Wednesday, September 09, 2009

Michigan’s Brown Trout Record Is Broken

RECORD BUZZ

It began as a local buzz in the Manistee area Wednesday before turning into something that resembles a feeding frenzy for the world-wide angling community.
A brown trout certified by Department of Natural Resources’ fisheries biologist Mark Tonello of Cadillac was positively identified as a huge brown trout once the weigh-in scales were double-checked and the huge fish was weighed in front of witnesses.
The Ludington News today reported the fish weighed 41.725 pounds. It measured 43.75 inches, and was caught by Tom Healy of Grand Rapids, who hooked the fish while fishing the Manistee River. Of all the state record-book browns caught, this is the first brown trout caught in a river that is tributary to Lake Michigan. All of the others have been caught from the big lake or a drowned river mouth lake.
If Healy’s fish holds up after any possible further checking, and certification from the National Fresh Water Fishing Hall of Fame http://www.freshwater-fishing.org/index.php, it will become the largest brown trout ever caught in the world. It soundly beat the previous Michigan state record brown trout caught on Mothers Day, 2007 by Casey Richey of Frankfort, Michigan.

BROWN TROUT RECORDS

Casey’s fish – a 36.81 pound brown trout from Lake Michigan at Frankfort, Michigan – was hooked while trolling a Rapala http://www.rapala.com/index.cfm. His fish also holds the world record in the 10-pound line class.
Healy’s fish was earlier reported as weighing 40 pounds, 6 ounces, which would have been two ounces heavier than the former world-record 40 pound, four ounce fish caught by Howard Collins on May 9, 1992 from the Little Red River in Arkansas.
Currently, the next largest brown trout was caught on August 7, 1988 by Michael H. Manley from the North Fork River in Arkansas. His fish weighed 38 pounds, nine ounces.
Casey Richey’s Michigan state record weighed 36.13 pounds (both weights stated here and above are from the Freshwater Fishing Hall of Fame.
“Records are meant to be broken,” Richey said. “My father held a state record for pink salmon for about a dozen years, and then someone caught one much larger.
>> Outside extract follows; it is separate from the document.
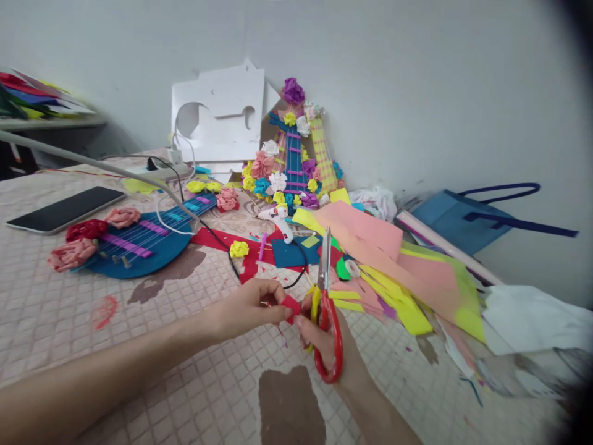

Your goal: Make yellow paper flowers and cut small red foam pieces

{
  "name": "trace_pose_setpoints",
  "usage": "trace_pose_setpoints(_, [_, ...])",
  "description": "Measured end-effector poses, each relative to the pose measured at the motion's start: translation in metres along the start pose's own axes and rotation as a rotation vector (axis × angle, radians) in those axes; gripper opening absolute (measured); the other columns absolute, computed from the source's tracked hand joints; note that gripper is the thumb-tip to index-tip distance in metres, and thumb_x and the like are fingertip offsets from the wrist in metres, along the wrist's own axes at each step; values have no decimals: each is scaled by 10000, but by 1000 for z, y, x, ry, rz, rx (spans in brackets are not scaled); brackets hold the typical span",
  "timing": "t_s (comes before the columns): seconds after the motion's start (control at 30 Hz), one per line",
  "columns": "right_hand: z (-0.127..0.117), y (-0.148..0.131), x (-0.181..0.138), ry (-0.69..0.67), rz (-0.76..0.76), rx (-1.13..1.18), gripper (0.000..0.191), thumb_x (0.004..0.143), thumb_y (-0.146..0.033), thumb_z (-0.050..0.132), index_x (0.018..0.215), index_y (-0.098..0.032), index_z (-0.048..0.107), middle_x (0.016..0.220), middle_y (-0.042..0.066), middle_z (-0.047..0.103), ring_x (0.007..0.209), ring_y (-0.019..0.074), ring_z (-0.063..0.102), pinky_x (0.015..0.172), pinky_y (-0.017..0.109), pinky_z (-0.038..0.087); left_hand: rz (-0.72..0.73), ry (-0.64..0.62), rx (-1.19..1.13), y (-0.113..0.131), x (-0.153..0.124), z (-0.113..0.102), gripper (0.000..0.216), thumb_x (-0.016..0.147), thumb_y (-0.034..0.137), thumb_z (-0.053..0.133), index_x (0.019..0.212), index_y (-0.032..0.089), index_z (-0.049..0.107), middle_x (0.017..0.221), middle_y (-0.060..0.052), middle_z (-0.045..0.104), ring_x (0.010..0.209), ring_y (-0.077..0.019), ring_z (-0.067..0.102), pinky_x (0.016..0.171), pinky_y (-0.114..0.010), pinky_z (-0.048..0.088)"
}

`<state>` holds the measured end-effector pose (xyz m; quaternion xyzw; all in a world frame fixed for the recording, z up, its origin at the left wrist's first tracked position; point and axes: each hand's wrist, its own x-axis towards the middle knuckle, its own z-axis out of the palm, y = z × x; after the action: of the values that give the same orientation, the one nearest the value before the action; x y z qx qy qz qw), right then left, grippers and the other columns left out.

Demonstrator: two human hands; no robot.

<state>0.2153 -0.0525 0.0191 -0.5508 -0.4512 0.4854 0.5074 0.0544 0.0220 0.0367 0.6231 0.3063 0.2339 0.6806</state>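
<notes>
A small piece of red paper (291, 305) is pinched in my left hand (252, 307), and the fingertips of my right hand (330, 334) meet its other side. Scissors (334, 346) with red and yellow handles hang on my right hand, blades pointing up and away from the paper. Just beyond my hands lie a white glue gun (278, 217) with a black cord and a dark blue sheet (291, 254). To the left rests a blue paper guitar (143, 247) trimmed with crepe-paper roses (73, 254).
Pink and yellow paper sheets (380, 247) are heaped on the right, near a blue bag (463, 219). Flower-covered guitars (294, 161) and white cut-out board (217, 111) lean against the wall. At left are a dark tablet (67, 209) and a pale bar crossing over the table.
</notes>
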Motion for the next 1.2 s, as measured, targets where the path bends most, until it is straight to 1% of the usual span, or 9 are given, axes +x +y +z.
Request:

It wouldn’t surprise me to see this new record broken sometime in the near future, and I intend to try to reclaim that record.”
It appears, if no further developments require a change, that Healy not only will own the Michigan state record but the all-time world record for brown trout as well.
This begs two questions: when will Lake Michigan get the attention it richly deserves as the best brown trout fishing hole in the world, and how long will this record stand before it too is broken by a heavier brown trout?
Records are made to be broken, and it makes one wonder just how big Great Lakes brown trout can grow. Only time will tell.